Related: Best cheap phones

LG G7

I do appreciate the fantastic vibration motor LG has used here, even though it hardly seems like a glamorous thing to mention. It’s powerful, but also manages to deliver a softer haptic response. Most Android phones disregard this area entirely, so it’s great to see it work so well here.

General performance from the Snapdragon 845 and 4GB of RAM is good, if not consistently great. This isn’t necessarily down to the chip; it’s the animations in the software that give the impression of sluggishness. For example, there’s a swipe gesture that brings up a search bar on the homescreen and it opens like it’s trawling through mud.

The Snapdragon 845 is as capable as any other chip out there and will run the latest games and intensive apps with ease. You’d expect that from a phone costing upwards of £600 and $750, however.

Check out the benchmark scores below

Single-core Multi-core AnTuTu 7
OnePlus 6 2124 9045 267001
Huawei P20 Pro 1921 6837 209658
LG G7 N/A N/A 259619
Samsung Galaxy S9 Plus 3720 8890 251205
Apple iPhone X 4257 10364 235607
Google Pixel 2 1917 6312 184336

 

The only storage option with which the G7 is available is 64GB, but that’s made up for with the inclusion of a microSD slot. There’s no dual-SIM support, however.

LG G7 – Software

I’m not the biggest fan of LG’s version of Android. The skin and additional features laid upon Android 8.0 feel like a step backwards for the operating system and rarely improve upon what’s already there.

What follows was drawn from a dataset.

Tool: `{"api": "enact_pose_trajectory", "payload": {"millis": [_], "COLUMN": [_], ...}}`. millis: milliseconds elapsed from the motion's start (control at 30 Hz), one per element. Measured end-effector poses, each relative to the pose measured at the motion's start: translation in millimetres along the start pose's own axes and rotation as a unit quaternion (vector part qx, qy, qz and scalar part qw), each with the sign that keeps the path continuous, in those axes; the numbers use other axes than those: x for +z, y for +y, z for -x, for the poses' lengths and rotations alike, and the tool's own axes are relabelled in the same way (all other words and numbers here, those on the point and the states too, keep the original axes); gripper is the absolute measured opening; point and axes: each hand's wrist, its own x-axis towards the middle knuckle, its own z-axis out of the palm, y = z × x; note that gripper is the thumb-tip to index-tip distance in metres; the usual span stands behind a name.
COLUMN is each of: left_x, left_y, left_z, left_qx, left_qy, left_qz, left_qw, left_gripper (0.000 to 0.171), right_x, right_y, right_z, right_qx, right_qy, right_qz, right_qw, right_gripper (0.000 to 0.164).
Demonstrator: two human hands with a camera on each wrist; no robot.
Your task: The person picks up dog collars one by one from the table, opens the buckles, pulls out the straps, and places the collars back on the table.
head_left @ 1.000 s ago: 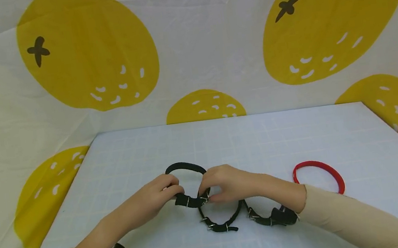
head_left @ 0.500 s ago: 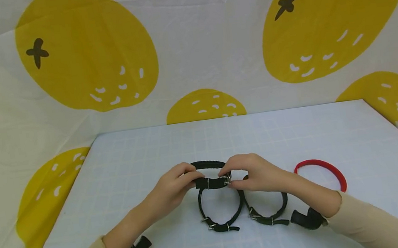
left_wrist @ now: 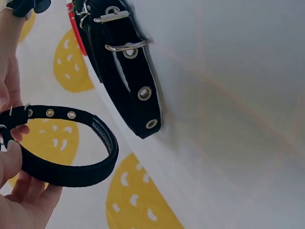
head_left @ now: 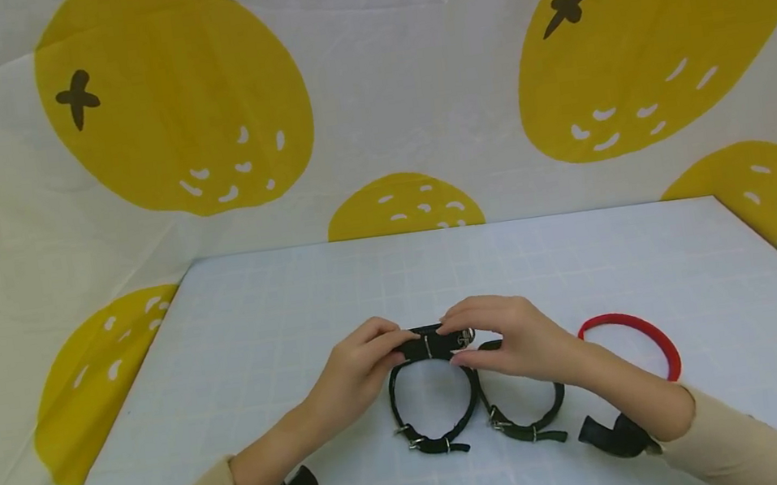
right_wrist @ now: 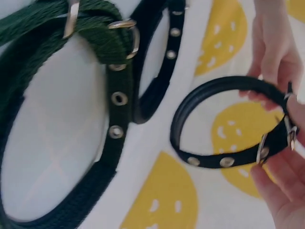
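Both hands hold one black dog collar [head_left: 416, 349] with a metal buckle and eyelets, closed into a loop, over the table. My left hand [head_left: 357, 369] pinches its left end between thumb and fingers. On the buckle side my right hand [head_left: 519, 340] grips it with thumb and fingertips. The left wrist view shows the held collar's loop [left_wrist: 71, 175] with the left hand [left_wrist: 28, 202] underneath; in the right wrist view its eyelet strap [right_wrist: 214, 161] runs to the right hand [right_wrist: 283, 183]. Just below the hands lies another black buckled collar [head_left: 470, 404].
A dark green buckled collar [head_left: 548, 435] lies right of the black one on the white gridded table [head_left: 278, 298]. Further right is a red collar [head_left: 646, 330], partly hidden by the right forearm. Behind the table hangs a white cloth [head_left: 410, 67] with yellow fruit prints.
Both hands have moved right with the black collar, and slightly away from me. The held loop has turned and looks flatter, its buckle at the right. The collars on the table stay put.
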Motion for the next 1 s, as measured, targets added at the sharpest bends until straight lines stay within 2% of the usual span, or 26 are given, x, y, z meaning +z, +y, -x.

LG has resisted adding any form of gesture control to the UI, the Settings menu feels cramped and therefore difficult to navigate, there’s no Google Now panel, and it doesn’t seem to utilise Android’s adaptive icons. The heavy reliance on white in the menus and extraordinary amount of bloatware also make the UI feel old-fashioned.

LG G7

My review device came with countless duplicate apps and – something I really hate – a separate LG-branded store full of poor themes and downloadable nonsense. LG’s apps lack polish against those from Google, and they quickly ended up in some folder on a far-flung homescreen.

One marginally more interesting software feature is tied to the ThinQ branding for the G7. ThinQ is LG’s smart home platform. It aspires to let every LG smart device – be it a fridge, soundbar, TV, washing machine or phone – communicate and be controlled via a central hub – which in this case is housed within the G7 ThinQ.

As such, the G7 ThinQ will be able to auto-discover and connect to smart devices in the same family on the same Wi-Fi network. From here you’ll be able to check the status and control all the smart appliances in your home from a single interface. It’s an interesting prospect – although it won’t be coming to the UK anytime soon.

LG G7

There’s a full set of biometric unlocking methods here, including the now common facial unlock and even voice unlock. I can’t think of many things worse than using my voice to unlock my phone, so I have stuck to using the face unlock feature. It works in tandem with other methods, such as fingerprint scanning, and it does the job fairly well. It isn’t as quick as the OnePlus 6, and there were times it simply didn’t work.